石墨烯基双电层电容器储能机理的计算机模拟与研究

The supercapacitor is a highly efficient and reliable energy storage device, which features numerous advantages over the traditional Li-ion battery. However, the widespread commercialization of supercapacitors suffers from its low energy density. Nowadays, extensive researches indicate two possible solutions to this problem that are understanding the charge storage mechanism and developing novel electrode materials. Benefiting from the state-of-art R&D achievements, this project is designed to combine computer simulations with experiments to study double layer capacitors, typically consisting of graphene as electrodes and ionic liquids as electrolytes. The detailed research plan is as follows. Firstly, a joint approach of the fist principle calculation and the experiment characterization is to be applied to determine defect structures of graphene. On the basis of specific knowledges of various defects, the fist principle calculation is then employed to develop the classical force field between defective graphene and ionic liquids. Secondly, molecular models of graphene will be built on a large scale, which facilitates the investigation using molecular dynamics methods into the self-folding and aggregation behaviors of graphene layers in ionic liquids. At last, molecular simulations of microporous carbon- and graphene-based capacitor systems can be performed to study and differentiate their distinct charge storage mechanisms. In particular, the excellent capacitance of graphene that is often observed from electrochemical tests is to be explained in view of its unique layered structure. The objective of the entire project is to completely reveal the charge storage mechanism of double layer capacitors, which can be then referred to as an essential criterion in order to predict optimal nanostructures of electrode materials possessing high capacitance. In all, the fundamental understanding gained from this research work is of great value to the development of high performance supercapacitors in the near future.

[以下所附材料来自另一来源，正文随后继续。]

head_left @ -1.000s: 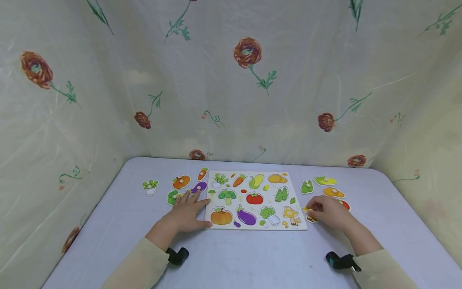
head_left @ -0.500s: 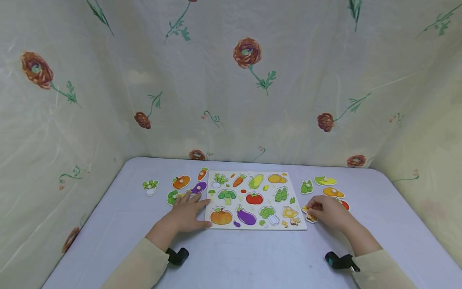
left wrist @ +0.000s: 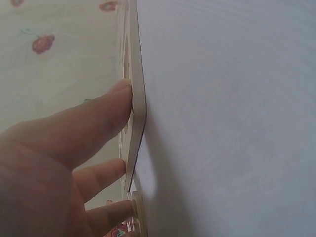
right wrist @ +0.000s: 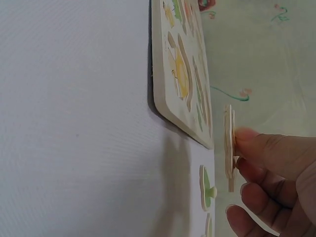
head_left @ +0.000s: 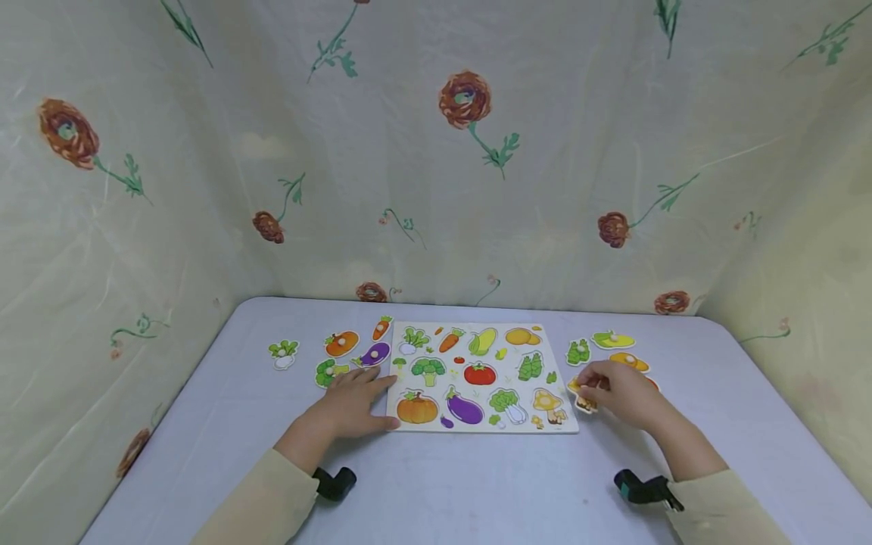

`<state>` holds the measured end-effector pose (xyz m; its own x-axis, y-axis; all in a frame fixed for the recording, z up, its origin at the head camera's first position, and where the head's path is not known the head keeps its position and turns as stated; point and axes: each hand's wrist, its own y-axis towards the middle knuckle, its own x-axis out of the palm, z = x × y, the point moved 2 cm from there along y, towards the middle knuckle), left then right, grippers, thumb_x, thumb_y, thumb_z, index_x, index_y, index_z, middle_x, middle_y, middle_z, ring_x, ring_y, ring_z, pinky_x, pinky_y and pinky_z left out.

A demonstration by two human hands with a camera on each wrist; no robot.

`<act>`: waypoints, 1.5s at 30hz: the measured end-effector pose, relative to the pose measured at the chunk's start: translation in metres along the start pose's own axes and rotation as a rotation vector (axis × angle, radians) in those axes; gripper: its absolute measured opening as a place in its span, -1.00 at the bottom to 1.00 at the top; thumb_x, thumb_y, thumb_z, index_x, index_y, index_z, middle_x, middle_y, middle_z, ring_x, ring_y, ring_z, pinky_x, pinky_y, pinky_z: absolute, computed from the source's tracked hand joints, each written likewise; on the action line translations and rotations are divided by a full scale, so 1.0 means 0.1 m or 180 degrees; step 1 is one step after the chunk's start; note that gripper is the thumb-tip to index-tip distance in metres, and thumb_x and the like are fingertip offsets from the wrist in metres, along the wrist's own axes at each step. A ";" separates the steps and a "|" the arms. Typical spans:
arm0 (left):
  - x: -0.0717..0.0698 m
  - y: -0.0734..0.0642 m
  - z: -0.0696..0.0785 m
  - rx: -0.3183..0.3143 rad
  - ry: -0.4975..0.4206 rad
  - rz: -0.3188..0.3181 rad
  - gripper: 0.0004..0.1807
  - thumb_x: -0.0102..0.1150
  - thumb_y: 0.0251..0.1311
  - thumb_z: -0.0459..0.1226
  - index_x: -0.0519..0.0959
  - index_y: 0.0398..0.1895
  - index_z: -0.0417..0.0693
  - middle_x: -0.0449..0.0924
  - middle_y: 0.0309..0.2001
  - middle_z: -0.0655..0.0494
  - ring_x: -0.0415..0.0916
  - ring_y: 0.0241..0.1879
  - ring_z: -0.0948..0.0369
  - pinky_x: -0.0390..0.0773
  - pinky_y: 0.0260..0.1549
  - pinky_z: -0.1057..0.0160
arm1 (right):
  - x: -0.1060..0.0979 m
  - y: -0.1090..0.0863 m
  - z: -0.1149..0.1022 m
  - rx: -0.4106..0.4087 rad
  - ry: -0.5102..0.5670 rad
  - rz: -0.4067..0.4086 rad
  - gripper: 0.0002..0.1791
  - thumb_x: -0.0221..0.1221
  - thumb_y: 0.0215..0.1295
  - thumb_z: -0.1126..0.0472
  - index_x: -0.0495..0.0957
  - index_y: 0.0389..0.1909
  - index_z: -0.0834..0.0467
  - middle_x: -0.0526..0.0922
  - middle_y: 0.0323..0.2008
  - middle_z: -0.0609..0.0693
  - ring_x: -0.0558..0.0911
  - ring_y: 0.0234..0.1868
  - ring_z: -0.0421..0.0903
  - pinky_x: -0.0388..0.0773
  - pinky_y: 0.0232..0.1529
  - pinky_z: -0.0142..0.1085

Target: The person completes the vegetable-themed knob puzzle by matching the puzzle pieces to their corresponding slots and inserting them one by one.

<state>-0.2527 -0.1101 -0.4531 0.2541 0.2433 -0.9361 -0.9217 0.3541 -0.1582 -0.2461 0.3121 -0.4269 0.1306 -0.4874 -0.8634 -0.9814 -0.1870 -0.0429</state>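
Observation:
My right hand [head_left: 623, 390] pinches a mushroom puzzle piece [head_left: 586, 406] between thumb and fingers, just right of the board's lower right corner. In the right wrist view the piece [right wrist: 228, 143] is seen edge-on, raised off the table. My left hand [head_left: 350, 405] lies with fingers spread at the left side of the white vegetable puzzle board [head_left: 470, 428]. Its thumb presses the board's edge [left wrist: 139, 94] in the left wrist view, and another fingertip touches a loose piece. Pictured in the board's recesses are several vegetables, with the mushroom recess [head_left: 547, 403] at lower right.
Left of the board lie a radish [head_left: 283, 353], pumpkin [head_left: 342, 344], carrot [head_left: 382, 328], eggplant [head_left: 375, 354] and broccoli piece [head_left: 325, 372]. To the right lie a green piece [head_left: 578, 353], a corn piece [head_left: 613, 340] and a potato-like piece [head_left: 628, 362]. Flowered cloth [head_left: 545, 250] hangs behind.
My right hand has lifted the mushroom piece, shifting slightly up and left in the head view. It now covers most of the red piece behind it. The left hand stays put.

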 end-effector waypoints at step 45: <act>0.01 -0.01 0.00 -0.0038 -0.0014 0.0020 -0.15 0.31 0.14 0.21 0.34 0.49 0.20 0.13 0.53 -0.08 0.00 0.50 -0.18 0.13 0.34 -0.33 | 0.33 0.16 -0.31 -0.0102 0.0179 -0.0422 -0.94 0.33 0.28 0.27 0.63 -0.30 0.09 0.54 -0.40 -0.09 0.47 -0.28 -0.09 0.45 -0.21 -0.23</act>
<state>-0.2515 -0.1104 -0.4538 0.2495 0.2496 -0.9357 -0.9268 0.3416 -0.1560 -0.2530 0.2665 -0.4407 0.2675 -0.5035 -0.8215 -0.9501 -0.2797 -0.1380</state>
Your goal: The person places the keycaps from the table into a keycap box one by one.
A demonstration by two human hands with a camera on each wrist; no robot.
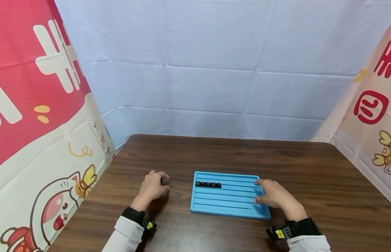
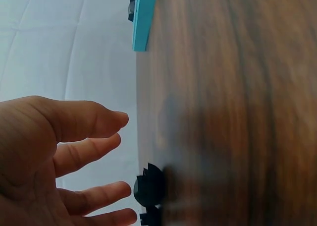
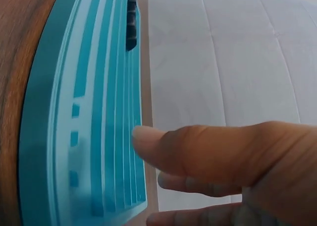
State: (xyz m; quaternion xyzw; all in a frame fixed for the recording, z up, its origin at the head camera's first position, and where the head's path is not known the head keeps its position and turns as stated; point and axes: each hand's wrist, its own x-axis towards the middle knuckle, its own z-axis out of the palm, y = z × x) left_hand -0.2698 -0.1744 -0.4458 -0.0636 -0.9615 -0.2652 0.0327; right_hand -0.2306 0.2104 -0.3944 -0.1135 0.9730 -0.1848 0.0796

超级电容器是一种高效可靠的电能存储器件，其诸多性能优势是传统锂离子电池所不具备的。然而，较低的能量密度是限制超级电容器推广应用的一大技术瓶颈。当前大量研究表明，明确双电层电容储能机理和开发新型电极材料是解决这一难题的两个关键点。借鉴国际前沿研究成果，本项目拟采用计算机模拟与实验验证相结合的方法来研究以石墨烯离子液体为代表的双电层电容系统。具体内容包括：结合实验表征与第一性原理计算来确定石墨烯表面多种缺陷结构，并拟合含缺陷石墨烯与典型离子液体之间的经典力场；构建大尺度石墨烯分子模型，利用分子动力学研究石墨烯片层在离子液体中的的自折叠行为和堆积现象；分别模拟石墨烯和微孔炭离子液体电容系统，对比两者储能机理的异同，着重从石墨烯独特的片层结构的角度来诠释其优异的电容性能。本项目旨在深入揭示双电层电容的储能机理，预测大电容量电极材料的最优纳米结构，为高性能超级电容器的研发奠定坚实的理论基础。

该项目经过对石墨烯基超级电容体系的电极过程的典型问题进行了针对性研究，揭示了材料制备和器件组装对电容器性能的影响和机理，对当今电容器产业的技术升级和工艺改进提供了可靠依据。该项目主要研究成果包含利用实验与模拟相结合的方法阐明了石墨烯双电层电容器的充放电机理（Journal of Power Sources 268 (2014) 604-609）。在此基础上，完成了对石墨烯二维电极材料特殊的传质机理（ACS Appl. Mater. Interfaces, 2016, 8 (1), pp 321–332），同时和一维碳纳米管材料的快速传质行为进行了对比（Journal of Membrane Science 493 (2015) 599-604）。与此相关的成果还包括了微孔碳的孔结构对分子吸附扩散的影响（Molecular Simulation 42 (2016) 776-782），以及将相似的并行化分子动力学方法应用到了有机膜的物理化学性质模拟（Applied Surface Science 362 (2016) 441-447）。